Task requirements: Exactly as written, output each of the lines below, with no images.

Provided data:
⟨

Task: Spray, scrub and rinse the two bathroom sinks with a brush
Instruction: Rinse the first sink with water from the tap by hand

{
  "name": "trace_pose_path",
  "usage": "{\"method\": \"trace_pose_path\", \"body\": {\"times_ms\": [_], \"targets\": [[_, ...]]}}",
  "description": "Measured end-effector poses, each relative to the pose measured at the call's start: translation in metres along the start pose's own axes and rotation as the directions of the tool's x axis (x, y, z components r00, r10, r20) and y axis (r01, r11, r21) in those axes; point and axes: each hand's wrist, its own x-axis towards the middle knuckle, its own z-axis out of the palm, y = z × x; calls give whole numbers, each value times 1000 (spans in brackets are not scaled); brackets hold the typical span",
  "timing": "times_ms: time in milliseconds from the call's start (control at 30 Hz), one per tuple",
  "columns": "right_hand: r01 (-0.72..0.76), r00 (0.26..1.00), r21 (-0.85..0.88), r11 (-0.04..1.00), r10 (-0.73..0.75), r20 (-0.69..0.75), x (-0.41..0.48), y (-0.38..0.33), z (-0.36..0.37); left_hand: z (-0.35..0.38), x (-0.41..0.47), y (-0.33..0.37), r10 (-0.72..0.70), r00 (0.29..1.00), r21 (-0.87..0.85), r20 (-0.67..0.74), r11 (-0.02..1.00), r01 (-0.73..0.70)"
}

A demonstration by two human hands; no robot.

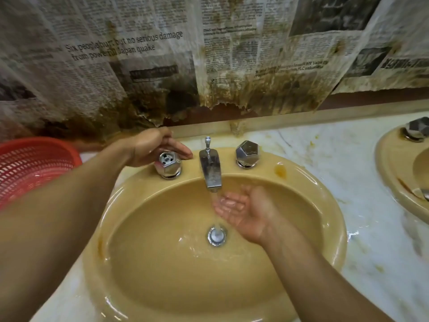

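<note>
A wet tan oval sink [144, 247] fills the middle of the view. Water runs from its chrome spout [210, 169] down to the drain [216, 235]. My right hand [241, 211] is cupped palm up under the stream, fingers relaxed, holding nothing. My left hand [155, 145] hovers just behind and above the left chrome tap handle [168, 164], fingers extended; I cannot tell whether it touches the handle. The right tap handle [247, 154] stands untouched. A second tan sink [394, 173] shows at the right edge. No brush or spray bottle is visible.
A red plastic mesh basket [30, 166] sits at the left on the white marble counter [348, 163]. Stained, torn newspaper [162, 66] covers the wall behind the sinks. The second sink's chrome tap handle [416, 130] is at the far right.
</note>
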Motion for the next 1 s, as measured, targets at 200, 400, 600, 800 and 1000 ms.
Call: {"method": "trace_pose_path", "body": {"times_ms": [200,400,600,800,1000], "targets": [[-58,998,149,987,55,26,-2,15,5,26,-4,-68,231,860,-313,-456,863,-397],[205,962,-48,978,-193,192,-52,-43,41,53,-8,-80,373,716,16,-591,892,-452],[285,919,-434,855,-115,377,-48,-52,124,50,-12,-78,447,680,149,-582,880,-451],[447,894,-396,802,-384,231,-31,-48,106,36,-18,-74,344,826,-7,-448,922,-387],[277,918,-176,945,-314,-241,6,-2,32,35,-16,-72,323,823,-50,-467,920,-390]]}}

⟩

Answer:
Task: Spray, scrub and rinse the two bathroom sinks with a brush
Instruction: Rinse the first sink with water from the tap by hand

{
  "name": "trace_pose_path",
  "usage": "{\"method\": \"trace_pose_path\", \"body\": {\"times_ms\": [_], \"targets\": [[_, ...]]}}",
  "description": "Measured end-effector poses, each relative to the pose measured at the call's start: translation in metres along the start pose's own axes and rotation as the directions of the tool's x axis (x, y, z components r00, r10, r20) and y axis (r01, r11, r21) in those axes; point and axes: each hand's wrist, its own x-axis towards the middle knuckle, its own z-axis out of the palm, y = z × x; calls give whole numbers, each value times 1000 (spans in brackets are not scaled); brackets hold the typical span",
  "timing": "times_ms: time in milliseconds from the call's start (control at 30 Hz), one per tuple",
  "columns": "right_hand: r01 (-0.72..0.76), r00 (0.26..1.00), r21 (-0.85..0.88), r11 (-0.04..1.00), r10 (-0.73..0.75), r20 (-0.69..0.75), x (-0.41..0.48), y (-0.38..0.33), z (-0.36..0.37); left_hand: z (-0.35..0.38), x (-0.41..0.47), y (-0.33..0.37), r10 (-0.72..0.70), r00 (0.29..1.00), r21 (-0.87..0.85), r20 (-0.67..0.74), r11 (-0.02..1.00), r01 (-0.73..0.70)"
}

A demonstration by two human hands; no robot.


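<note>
A wet tan oval sink [144, 247] fills the middle of the view. Water runs from its chrome spout [210, 169] down to the drain [216, 235]. My right hand [241, 211] is cupped palm up under the stream, fingers relaxed, holding nothing. My left hand [155, 145] hovers just behind and above the left chrome tap handle [168, 164], fingers extended; I cannot tell whether it touches the handle. The right tap handle [247, 154] stands untouched. A second tan sink [394, 173] shows at the right edge. No brush or spray bottle is visible.
A red plastic mesh basket [30, 166] sits at the left on the white marble counter [348, 163]. Stained, torn newspaper [162, 66] covers the wall behind the sinks. The second sink's chrome tap handle [416, 130] is at the far right.
</note>
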Motion for the next 1 s, as measured, targets at 200, 400, 600, 800 and 1000 ms.
Call: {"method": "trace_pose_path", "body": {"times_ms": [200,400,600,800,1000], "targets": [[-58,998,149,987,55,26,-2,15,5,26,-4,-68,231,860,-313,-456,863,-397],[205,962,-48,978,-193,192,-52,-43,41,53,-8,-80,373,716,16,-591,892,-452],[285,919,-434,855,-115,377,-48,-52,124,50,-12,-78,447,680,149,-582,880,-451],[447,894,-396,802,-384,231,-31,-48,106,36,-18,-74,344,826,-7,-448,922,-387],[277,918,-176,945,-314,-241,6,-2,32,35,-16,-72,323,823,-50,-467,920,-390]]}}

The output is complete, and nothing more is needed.